Stephanie Cozzolino’s “My Father & I” is a story of hope, love & redemption. At times in life, these truths are difficult to perceive or even distinguish, because they are hidden under thick layers of hurt, baggage, betrayal and bitterness. Her life’s story is no different. In the book, she delves deep into her personal family history to reveal dark secrets and unveil some raw truths that were necessary to expose in order to bring healing.
“My Father & I,” recounts details about her life preceding the time of her conception until she was 25. The book parallels the relationship Stephanie had with three different father figures; her natural father, stepfather and spiritual Father.
In each of these relationships, she experienced a different type of love. As early as the age of three, she met a cruel love, that left both emotional and physical scars from the violent abuse she endured. In another, she was introduced to a tainted love through sexual abuse. When all hope was nearly exhausted, Stephanie received the purest love known to man and her life would completely change.

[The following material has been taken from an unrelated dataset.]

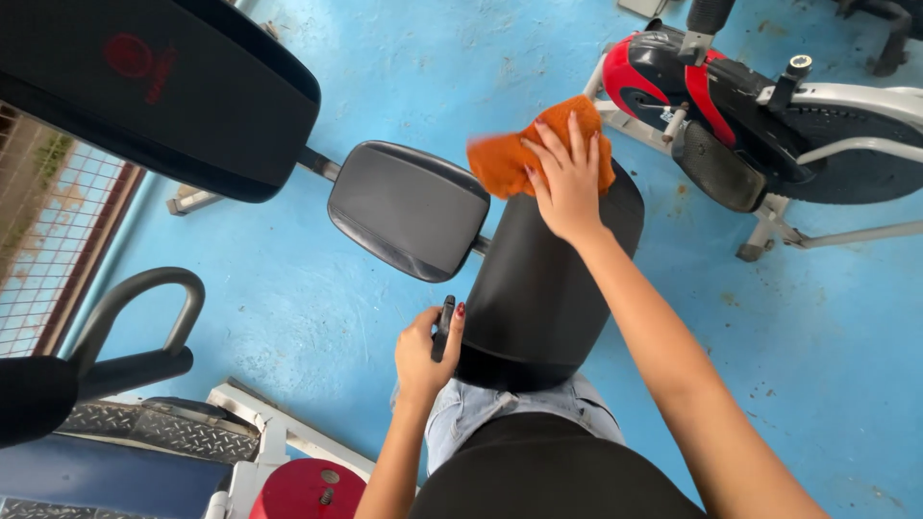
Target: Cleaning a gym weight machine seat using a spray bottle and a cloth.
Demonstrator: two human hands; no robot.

In the following excerpt from “My Father & I,” Stephanie goes to see her former abuser who’s been admitted to the hospital. This wasn’t the first time she’d confronted him, but this would be the last time and it would be quite different than from before. This time, Stephanie went covered in love and compassion, completely breaking the bondage that attempted to control and destroy her life. Her former walk of shame now becomes a walk of freedom and surprisingly the freedom isn’t just for her…
“Outside of the room, there were two nurses doing their morning rounds. I asked them if my stepdad was alone in the room and they said he was. I thanked them, and walked right pass the room to the window at the end of the hallway. I gazed out to see the beauty of God, and worked up my nerve to go in the room. It was time; I walked up to the door and knocked. I heard him tell me to come in. As I opened the door and gazed into the room, the look on his face was not surprised. Had God been preparing him too? I walked in and sat down as though I had an appointment. I guess you could say I did: a divine appointment to be exact.
One thing you have to realize is that before this moment, we had not been in that close of proximity for more than a few minutes for more than 10 years, and here I was sitting at his bedside like an old friend. I asked how he was doing, and we talked about how great of kids my little brother and sister were (his children), and other small talk. That was all great, but I was on a mission from God and it was time to complete what God sent me to do. I began to tell him about how God had changed my life. I began to share some of my testimony and how in spite of my imperfections, God still loved me, forgave me and called me to Him. I spoke to him about the cross and how Jesus died for our sins before we even came to know Him. I began to tell him how what he did to me affected me. But I also let him know that nothing but the love and grace of God could have brought me there that day to let him know that not only was he forgiven by me, but God can and will forgive him too.
He listened intently as I spoke about God and gave my testimony until the moment when he said he was sorry. I told him that if he wanted to do anything for me, it would not be to give my kids money or to buy my lunch, but it would be for him to forgive himself. I asked him if he had a relationship with Christ and he let me know that he did and had been going to church. I asked him if I could pray with him, and he said yes. I grabbed the same hands that had once hurt me and began to pray over his life.
Among many things, I prayed that guilt and condemnation would be cast out. I prayed that he would use his influence as a business owner to lead people toward Christ and that God would be glorified through his life, I prayed that from that moment on he would never be the same. It was amazing. When I was done, I gave him the biggest hug and whispered, “God Bless you” and “I love you.” I left the hospital overflowing with love and joy in my heart knowing that I answered the call.”